§ **Required action**: Would you copy the material below word for word, beginning with its first line and ending with the line that contains "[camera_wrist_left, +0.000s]"?

::::

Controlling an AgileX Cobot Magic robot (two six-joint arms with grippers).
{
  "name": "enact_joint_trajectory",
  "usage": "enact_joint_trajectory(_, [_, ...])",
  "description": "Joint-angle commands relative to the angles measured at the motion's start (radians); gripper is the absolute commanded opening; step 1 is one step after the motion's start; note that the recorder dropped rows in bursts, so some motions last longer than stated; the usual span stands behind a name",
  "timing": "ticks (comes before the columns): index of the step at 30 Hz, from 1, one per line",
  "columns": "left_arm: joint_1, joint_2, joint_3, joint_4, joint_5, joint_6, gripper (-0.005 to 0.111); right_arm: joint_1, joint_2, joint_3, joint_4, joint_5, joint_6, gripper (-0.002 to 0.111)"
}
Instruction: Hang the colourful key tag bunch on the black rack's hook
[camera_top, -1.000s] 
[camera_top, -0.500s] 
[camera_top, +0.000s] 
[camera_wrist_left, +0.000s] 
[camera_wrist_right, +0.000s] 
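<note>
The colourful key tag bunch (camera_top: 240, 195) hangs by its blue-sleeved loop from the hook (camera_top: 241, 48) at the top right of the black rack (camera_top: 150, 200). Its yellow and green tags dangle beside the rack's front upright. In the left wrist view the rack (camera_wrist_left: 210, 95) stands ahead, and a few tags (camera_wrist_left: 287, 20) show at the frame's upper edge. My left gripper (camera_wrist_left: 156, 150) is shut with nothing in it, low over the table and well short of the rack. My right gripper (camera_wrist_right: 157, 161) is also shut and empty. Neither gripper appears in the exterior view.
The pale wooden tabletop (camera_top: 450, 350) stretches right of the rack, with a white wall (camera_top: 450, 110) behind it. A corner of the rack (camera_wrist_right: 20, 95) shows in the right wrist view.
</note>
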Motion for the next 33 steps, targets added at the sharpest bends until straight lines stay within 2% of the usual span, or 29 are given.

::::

§ **Response area**:
Controlling an AgileX Cobot Magic robot (two six-joint arms with grippers).
{
  "name": "enact_joint_trajectory",
  "usage": "enact_joint_trajectory(_, [_, ...])",
  "description": "Joint-angle commands relative to the angles measured at the motion's start (radians); gripper is the absolute commanded opening; step 1 is one step after the motion's start; note that the recorder dropped rows in bursts, so some motions last longer than stated; the usual span stands behind a name",
  "timing": "ticks (comes before the columns): index of the step at 30 Hz, from 1, one per line",
  "columns": "left_arm: joint_1, joint_2, joint_3, joint_4, joint_5, joint_6, gripper (-0.005 to 0.111); right_arm: joint_1, joint_2, joint_3, joint_4, joint_5, joint_6, gripper (-0.002 to 0.111)"
}
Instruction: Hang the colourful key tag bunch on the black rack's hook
[camera_top, -1.000s] 
[camera_top, -0.500s] 
[camera_top, +0.000s] 
[camera_wrist_left, +0.000s] 

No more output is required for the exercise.